TASK PROMPT:
All that should come back is the lines of the data below from the one containing "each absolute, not" to the one containing "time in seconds", inclusive, exactly as they stand.

PROVIDED DATA:
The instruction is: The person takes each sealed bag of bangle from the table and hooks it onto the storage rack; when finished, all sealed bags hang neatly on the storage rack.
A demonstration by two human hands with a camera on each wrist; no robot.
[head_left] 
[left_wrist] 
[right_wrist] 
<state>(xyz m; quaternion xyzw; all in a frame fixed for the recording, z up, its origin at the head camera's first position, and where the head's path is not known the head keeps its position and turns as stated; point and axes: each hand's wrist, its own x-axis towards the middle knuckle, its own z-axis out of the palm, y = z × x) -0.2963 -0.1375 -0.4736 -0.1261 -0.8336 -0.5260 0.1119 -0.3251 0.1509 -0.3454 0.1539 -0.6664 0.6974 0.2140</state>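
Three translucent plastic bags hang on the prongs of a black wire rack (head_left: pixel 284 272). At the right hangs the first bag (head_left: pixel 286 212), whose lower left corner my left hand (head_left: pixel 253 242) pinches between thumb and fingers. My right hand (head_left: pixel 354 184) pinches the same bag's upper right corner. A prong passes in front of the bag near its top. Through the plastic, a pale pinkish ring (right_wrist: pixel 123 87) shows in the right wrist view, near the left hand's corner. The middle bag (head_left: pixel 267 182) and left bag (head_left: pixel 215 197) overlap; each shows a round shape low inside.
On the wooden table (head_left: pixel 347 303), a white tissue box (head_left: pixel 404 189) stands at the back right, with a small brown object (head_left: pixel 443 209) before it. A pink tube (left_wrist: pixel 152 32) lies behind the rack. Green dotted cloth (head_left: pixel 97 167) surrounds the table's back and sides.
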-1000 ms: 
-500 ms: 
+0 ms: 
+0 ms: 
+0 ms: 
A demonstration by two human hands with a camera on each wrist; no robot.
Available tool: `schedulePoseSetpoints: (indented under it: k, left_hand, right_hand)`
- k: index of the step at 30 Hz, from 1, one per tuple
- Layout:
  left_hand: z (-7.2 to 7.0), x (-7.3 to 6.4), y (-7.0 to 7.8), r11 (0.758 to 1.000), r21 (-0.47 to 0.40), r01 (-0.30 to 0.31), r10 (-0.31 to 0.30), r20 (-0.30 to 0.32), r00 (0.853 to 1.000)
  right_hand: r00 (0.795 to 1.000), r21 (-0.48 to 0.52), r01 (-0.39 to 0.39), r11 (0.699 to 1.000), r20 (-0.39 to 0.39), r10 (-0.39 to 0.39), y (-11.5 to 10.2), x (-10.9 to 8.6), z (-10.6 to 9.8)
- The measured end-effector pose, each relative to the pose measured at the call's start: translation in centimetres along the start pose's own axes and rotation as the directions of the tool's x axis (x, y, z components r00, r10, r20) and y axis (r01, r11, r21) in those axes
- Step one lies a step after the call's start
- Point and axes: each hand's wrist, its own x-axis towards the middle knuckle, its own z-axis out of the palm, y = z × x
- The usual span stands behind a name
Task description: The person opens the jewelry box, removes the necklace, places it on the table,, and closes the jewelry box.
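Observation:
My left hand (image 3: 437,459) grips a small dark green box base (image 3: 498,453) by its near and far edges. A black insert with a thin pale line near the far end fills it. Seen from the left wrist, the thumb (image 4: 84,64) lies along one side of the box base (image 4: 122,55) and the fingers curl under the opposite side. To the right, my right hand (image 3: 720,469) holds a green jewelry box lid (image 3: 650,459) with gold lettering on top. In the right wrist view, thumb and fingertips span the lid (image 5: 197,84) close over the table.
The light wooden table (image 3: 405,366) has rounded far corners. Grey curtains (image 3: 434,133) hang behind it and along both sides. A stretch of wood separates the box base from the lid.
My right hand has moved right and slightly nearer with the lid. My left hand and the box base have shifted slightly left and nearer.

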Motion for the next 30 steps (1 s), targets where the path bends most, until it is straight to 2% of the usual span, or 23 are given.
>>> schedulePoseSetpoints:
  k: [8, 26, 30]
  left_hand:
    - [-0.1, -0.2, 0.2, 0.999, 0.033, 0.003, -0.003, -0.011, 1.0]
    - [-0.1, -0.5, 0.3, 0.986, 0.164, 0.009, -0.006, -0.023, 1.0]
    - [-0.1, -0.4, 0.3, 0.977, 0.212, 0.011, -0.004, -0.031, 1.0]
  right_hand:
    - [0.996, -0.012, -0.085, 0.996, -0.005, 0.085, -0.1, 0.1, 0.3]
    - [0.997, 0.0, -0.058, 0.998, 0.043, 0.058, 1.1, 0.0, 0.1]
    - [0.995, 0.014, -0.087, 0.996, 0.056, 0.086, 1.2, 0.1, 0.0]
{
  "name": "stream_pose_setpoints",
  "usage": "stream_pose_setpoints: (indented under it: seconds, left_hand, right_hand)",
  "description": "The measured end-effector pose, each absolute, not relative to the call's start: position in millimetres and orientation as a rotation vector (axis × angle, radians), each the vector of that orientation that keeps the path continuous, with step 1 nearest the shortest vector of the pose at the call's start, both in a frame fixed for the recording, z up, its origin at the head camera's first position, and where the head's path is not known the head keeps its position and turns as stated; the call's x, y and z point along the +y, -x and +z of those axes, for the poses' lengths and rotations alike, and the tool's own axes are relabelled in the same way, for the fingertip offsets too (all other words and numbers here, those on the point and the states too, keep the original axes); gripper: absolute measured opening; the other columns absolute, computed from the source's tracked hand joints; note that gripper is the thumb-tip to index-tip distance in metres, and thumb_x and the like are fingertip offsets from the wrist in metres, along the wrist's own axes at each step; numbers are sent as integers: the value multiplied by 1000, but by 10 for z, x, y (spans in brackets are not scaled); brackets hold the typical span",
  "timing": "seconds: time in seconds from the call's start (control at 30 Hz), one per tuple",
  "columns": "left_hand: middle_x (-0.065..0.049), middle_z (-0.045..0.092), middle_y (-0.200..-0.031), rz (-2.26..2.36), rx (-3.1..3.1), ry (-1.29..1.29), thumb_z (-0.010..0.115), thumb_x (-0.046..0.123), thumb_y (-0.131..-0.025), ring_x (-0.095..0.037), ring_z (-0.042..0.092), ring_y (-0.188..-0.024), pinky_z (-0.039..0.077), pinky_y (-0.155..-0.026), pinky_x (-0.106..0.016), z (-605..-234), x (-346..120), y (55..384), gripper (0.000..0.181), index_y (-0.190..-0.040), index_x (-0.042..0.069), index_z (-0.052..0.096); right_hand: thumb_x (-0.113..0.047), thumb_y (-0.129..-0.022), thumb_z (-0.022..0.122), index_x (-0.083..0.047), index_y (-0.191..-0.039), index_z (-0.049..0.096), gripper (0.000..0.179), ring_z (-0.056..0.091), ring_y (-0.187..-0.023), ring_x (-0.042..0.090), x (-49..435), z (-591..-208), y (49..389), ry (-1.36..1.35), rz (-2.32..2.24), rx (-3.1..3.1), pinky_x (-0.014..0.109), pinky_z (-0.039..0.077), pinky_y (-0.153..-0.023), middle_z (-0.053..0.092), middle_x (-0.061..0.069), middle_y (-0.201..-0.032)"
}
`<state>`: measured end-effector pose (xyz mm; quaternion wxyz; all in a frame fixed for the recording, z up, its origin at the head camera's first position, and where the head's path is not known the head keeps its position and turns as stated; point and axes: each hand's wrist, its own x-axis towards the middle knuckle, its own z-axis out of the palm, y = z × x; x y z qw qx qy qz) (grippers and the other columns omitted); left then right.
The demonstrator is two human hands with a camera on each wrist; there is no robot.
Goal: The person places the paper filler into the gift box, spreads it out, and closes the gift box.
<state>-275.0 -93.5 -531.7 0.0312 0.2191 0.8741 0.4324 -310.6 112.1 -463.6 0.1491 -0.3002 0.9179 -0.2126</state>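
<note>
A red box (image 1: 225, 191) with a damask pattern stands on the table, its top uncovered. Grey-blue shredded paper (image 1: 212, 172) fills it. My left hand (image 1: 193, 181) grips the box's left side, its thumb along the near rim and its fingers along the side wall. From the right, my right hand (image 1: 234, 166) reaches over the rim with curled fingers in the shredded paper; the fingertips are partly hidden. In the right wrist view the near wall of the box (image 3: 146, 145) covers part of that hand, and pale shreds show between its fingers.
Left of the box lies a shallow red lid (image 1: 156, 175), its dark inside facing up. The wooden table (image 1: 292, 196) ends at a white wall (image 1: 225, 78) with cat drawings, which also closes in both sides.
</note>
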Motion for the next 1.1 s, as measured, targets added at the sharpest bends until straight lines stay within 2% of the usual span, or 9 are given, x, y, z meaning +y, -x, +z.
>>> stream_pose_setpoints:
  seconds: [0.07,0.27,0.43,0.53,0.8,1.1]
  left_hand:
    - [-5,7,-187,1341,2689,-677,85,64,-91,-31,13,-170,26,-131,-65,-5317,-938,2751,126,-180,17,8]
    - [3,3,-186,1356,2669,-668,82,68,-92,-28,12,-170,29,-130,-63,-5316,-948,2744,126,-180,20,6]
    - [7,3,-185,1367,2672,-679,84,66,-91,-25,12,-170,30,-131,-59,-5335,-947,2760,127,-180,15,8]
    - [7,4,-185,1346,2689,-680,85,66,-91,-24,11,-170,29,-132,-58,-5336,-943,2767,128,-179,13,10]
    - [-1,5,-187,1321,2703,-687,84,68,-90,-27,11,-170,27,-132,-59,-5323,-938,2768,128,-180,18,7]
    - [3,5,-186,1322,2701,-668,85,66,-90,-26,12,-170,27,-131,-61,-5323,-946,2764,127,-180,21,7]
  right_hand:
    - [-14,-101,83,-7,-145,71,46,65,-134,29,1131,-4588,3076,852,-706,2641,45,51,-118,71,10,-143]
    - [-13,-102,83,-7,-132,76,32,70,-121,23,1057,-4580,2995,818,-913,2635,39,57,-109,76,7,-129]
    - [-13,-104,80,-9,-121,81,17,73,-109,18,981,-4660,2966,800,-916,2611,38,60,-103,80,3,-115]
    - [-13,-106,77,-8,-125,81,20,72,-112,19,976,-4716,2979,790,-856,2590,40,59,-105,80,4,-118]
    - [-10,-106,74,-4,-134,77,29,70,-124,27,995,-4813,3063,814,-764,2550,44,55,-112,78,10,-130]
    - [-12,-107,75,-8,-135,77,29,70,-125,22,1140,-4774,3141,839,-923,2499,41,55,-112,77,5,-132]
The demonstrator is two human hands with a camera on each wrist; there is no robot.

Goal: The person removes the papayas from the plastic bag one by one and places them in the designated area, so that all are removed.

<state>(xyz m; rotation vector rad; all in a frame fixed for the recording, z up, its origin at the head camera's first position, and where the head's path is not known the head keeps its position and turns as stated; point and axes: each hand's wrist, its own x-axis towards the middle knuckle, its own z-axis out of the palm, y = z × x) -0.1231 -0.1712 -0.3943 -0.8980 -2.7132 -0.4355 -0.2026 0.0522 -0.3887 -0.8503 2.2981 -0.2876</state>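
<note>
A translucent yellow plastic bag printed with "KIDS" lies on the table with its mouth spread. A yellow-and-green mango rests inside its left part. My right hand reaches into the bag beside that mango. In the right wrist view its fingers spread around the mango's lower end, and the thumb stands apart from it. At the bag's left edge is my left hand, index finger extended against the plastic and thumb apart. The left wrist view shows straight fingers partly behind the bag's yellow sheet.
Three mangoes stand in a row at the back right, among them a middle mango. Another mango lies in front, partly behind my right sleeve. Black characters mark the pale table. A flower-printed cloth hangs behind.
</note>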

SOLUTION TO THIS TASK:
  "description": "The measured end-effector pose, each absolute, not relative to the call's start: position in millimetres and orientation as a rotation vector (axis × angle, radians), each the vector of that orientation that keeps the path continuous, with step 1 nearest the shortest vector of the pose at the call's start, both in a frame fixed for the recording, z up, its origin at the head camera's first position, and where the head's path is not known the head keeps its position and turns as stated; the call's x, y and z point along the +y, -x and +z of those axes, for the poses' lengths and rotations alike, and the tool's own axes are relabelled in the same way, for the fingertip offsets too (all other words and numbers here, those on the point and the states too, keep the original axes); gripper: absolute measured opening; the other columns absolute, computed from the source's tracked hand joints; note that gripper is the thumb-tip to index-tip distance in metres, and thumb_x and the like are fingertip offsets from the wrist in metres, along the wrist's own axes at each step; numbers are sent as integers: the value multiplied by 1000, but by 10 for z, x, y (spans in brackets are not scaled); brackets hold the typical span",
  "timing": "seconds: time in seconds from the call's start (control at 30 Hz), one per tuple",

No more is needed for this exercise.